William Browder was born in the U.S. and attended Stanford business school but decided to explore investing in Russian entities not long after the Soviet Union collapsed. Privatization of businesses was occurring and Browder found that many of the companies were vastly undervalued as compared to their earnings. He started the Hermitage Investment Group to capitalize on this discrepancy and he had many big-name investors as clients. But Browder quickly ran up against the ruthless and powerful Russian oligarchs and eventually the up and coming Vladimir Putin. Police raided Browder’s Moscow offices as well as those of his attorney’s. Then, the Russian government claimed that companies Browder’s group had invested in had failed to pay taxes. They later discovered the government ministers stole over $200 million of taxes that were paid and painted Browder, Browder’s attorneys, and some of his associates as the criminals. Browder was ejected from the country (on Putin’s orders). Others, like Sergei Magnitsky, were not so lucky. Magnitsky was imprisoned, tortured in an attempt to extract a confession, and when that failed, he was beaten to death.
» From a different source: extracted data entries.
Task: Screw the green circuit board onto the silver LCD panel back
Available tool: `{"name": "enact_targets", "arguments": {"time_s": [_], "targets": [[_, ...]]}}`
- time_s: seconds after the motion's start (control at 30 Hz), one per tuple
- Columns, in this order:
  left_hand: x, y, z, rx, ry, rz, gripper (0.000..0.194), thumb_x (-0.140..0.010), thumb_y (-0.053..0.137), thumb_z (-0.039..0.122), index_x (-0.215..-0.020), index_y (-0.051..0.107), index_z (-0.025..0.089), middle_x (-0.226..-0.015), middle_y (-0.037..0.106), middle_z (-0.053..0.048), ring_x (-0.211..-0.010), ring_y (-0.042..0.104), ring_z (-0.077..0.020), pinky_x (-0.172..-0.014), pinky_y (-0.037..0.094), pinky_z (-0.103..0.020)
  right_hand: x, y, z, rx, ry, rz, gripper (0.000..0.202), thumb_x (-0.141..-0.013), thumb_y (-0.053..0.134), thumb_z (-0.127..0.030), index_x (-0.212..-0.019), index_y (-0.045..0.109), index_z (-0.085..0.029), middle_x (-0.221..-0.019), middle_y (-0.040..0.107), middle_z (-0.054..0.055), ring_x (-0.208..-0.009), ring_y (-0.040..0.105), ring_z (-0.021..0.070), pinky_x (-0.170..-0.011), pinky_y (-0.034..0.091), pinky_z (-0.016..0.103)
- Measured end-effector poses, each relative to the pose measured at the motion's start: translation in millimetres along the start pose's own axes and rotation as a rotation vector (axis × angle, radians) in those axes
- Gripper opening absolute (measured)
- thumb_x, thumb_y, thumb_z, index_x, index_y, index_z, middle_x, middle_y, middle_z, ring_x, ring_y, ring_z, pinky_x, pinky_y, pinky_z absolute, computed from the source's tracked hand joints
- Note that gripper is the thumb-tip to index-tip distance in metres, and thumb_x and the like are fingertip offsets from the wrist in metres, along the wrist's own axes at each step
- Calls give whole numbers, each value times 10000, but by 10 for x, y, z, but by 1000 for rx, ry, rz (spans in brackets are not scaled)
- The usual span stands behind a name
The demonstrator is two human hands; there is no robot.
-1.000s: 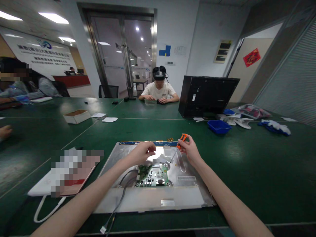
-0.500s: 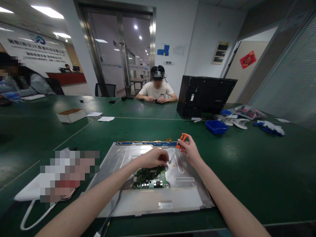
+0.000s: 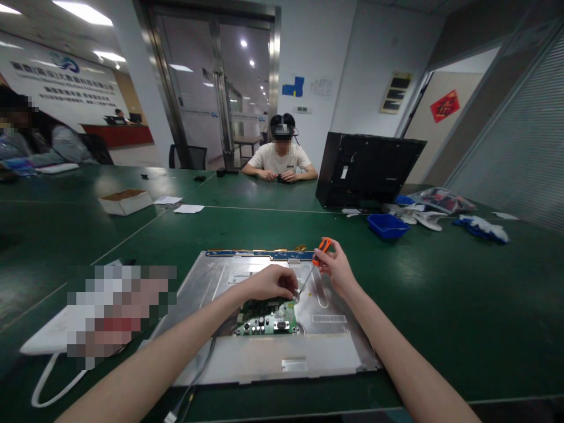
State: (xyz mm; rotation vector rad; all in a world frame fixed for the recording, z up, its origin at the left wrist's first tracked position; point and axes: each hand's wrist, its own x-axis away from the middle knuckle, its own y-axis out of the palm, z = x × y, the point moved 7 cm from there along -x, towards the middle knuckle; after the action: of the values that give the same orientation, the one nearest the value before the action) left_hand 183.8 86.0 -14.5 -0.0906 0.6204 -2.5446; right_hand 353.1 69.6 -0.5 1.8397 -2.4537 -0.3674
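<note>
In my right hand (image 3: 335, 267) is an orange and black screwdriver (image 3: 323, 248), tilted, its shaft slanting down to the left. The tip comes down close to the fingers of my left hand (image 3: 278, 281). Those fingers are pinched together over the upper right edge of a green circuit board (image 3: 264, 322); what they hold, if anything, is hidden. The board sits on a silver metal panel (image 3: 211, 282) that lies flat on the table. Along the panel's far edge runs a narrow blue circuit strip (image 3: 247, 254). A grey cable (image 3: 200, 376) trails from the board's left side toward me.
On the green table (image 3: 440, 305), a white device with a cable (image 3: 42, 341) lies at left, partly blurred. Farther off are a cardboard box (image 3: 126, 204), a blue tray (image 3: 388, 227), a black monitor housing (image 3: 370, 170) and gloves (image 3: 482, 229). A person (image 3: 281, 158) sits opposite.
Both hands keep nearly the same place. The screwdriver's tip has shifted slightly down and left, nearer my left fingertips. The whole view has moved a little.
</note>
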Motion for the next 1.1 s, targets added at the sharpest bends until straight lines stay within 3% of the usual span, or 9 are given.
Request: {"name": "enact_targets", "arguments": {"time_s": [0.27,0.47,0.7,0.9,1.1], "targets": [[8,-58,62,-139,35,13,127,-694,793,212,-767,730,131,-720,634,-5,-650,550,-121,-598,407,-209,34,65,-20,2,3,-35,663,-659,805,-441,-1177,449,-229,-718,656,-26,-498,554,110,-403,381,181],[24,-82,126,-199,92,-33,75,-795,706,192,-833,744,140,-824,677,-38,-751,595,-147,-685,437,-225,74,108,-120,15,-37,-14,642,-687,790,-429,-1178,429,-230,-701,629,-42,-487,542,115,-398,401,199],[37,-82,115,-207,75,-31,76,-792,713,200,-832,731,138,-811,671,-30,-745,603,-148,-686,441,-226,286,209,-433,244,-351,9,544,-826,694,-368,-1276,405,-268,-707,582,-54,-495,549,115,-433,448,221],[50,-84,95,-169,76,-21,92,-783,721,211,-832,733,134,-813,687,-32,-748,609,-149,-698,445,-227,497,387,-546,497,-638,-51,541,-845,672,-296,-1313,400,-276,-736,600,-49,-579,588,129,-535,496,246],[51,-84,107,-155,123,-35,66,-780,719,199,-802,736,139,-782,683,-22,-741,609,-145,-706,444,-221,548,610,-715,611,-754,-149,548,-866,622,-246,-1343,353,-273,-709,557,-60,-536,559,117,-500,454,223]]}}
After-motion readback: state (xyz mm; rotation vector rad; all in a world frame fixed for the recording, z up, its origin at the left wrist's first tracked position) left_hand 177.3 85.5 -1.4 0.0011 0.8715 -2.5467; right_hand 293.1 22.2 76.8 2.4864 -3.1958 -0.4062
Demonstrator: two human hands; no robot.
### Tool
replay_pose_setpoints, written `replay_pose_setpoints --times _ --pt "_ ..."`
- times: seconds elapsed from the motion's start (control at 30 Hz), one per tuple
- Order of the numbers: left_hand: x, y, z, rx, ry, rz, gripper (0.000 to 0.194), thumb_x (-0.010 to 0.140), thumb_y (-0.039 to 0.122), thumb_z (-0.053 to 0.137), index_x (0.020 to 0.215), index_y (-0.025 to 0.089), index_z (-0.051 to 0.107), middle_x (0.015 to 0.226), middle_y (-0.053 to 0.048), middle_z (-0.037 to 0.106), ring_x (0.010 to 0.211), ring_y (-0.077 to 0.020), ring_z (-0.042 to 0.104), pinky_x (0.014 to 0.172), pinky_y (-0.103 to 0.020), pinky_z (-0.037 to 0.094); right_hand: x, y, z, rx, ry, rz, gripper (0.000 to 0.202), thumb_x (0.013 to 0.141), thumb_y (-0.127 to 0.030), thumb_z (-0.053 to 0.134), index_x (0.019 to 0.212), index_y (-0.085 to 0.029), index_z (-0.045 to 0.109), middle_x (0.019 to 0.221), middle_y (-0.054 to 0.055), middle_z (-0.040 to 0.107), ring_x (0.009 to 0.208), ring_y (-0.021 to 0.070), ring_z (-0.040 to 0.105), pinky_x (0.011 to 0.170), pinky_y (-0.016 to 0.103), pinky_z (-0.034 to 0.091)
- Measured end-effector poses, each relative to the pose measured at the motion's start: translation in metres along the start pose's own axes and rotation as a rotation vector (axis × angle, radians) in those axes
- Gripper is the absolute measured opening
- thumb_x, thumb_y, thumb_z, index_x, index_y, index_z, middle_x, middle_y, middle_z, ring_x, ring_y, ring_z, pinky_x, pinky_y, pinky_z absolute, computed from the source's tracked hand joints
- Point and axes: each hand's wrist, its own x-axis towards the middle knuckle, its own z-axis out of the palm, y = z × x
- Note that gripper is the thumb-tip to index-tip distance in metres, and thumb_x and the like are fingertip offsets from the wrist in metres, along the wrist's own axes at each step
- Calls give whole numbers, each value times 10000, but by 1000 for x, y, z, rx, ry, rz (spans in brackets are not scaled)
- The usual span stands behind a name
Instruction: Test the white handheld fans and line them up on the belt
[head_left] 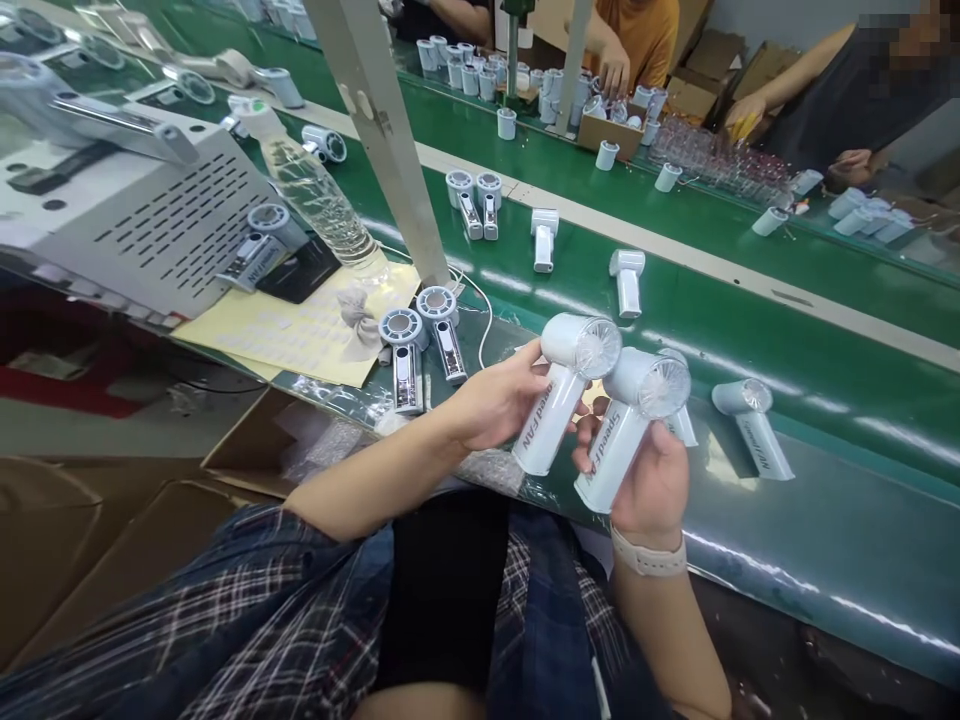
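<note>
Appearing in the head view, the left hand (pixel 496 400) has its fingers wrapped around a white fan (pixel 551 420), and the right hand (pixel 654 480) grasps a second fan (pixel 624 430) close beside it, both held over the near edge of the green worktop (pixel 847 520). To their right lies a third fan (pixel 759 435); to their left, two shiny-handled fans (pixel 406 372) rest near a clear bottle (pixel 322 200).

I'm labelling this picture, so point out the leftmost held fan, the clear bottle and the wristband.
Leftmost held fan (pixel 559 396): head view, on its handle.
Clear bottle (pixel 319 195): head view, on its body.
Wristband (pixel 649 556): head view, on its strap.
</note>
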Motion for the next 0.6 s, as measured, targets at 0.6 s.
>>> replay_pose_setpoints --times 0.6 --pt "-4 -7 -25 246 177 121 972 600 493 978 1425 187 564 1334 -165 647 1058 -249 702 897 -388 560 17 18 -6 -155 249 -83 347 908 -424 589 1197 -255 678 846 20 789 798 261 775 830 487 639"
His death turned Browder from an international investor into an international human rights activist.
Three years after Magnitsky died, the U.S. Congress passed the Magnitsky Act, which punishes the Russian regime for its extreme human rights abuses by blocking specific individuals from entering the country or holding assets in the U.S. Mr. Browder was instrumental in bringing Magnitsky’s story to light and pushing the legislation forward despite considerable odds. The Obama Administration was highly reluctant to pass any legislation that might threaten their goal of a “Russian reset”. They were intent on appeasing the regime and did everything they could (especially Senator John Kerry) to delay, railroad, or soften the legislation. Browder worked relentlessly to overcome their objections and to see Magnitsky’s murderers pay for their atrocities.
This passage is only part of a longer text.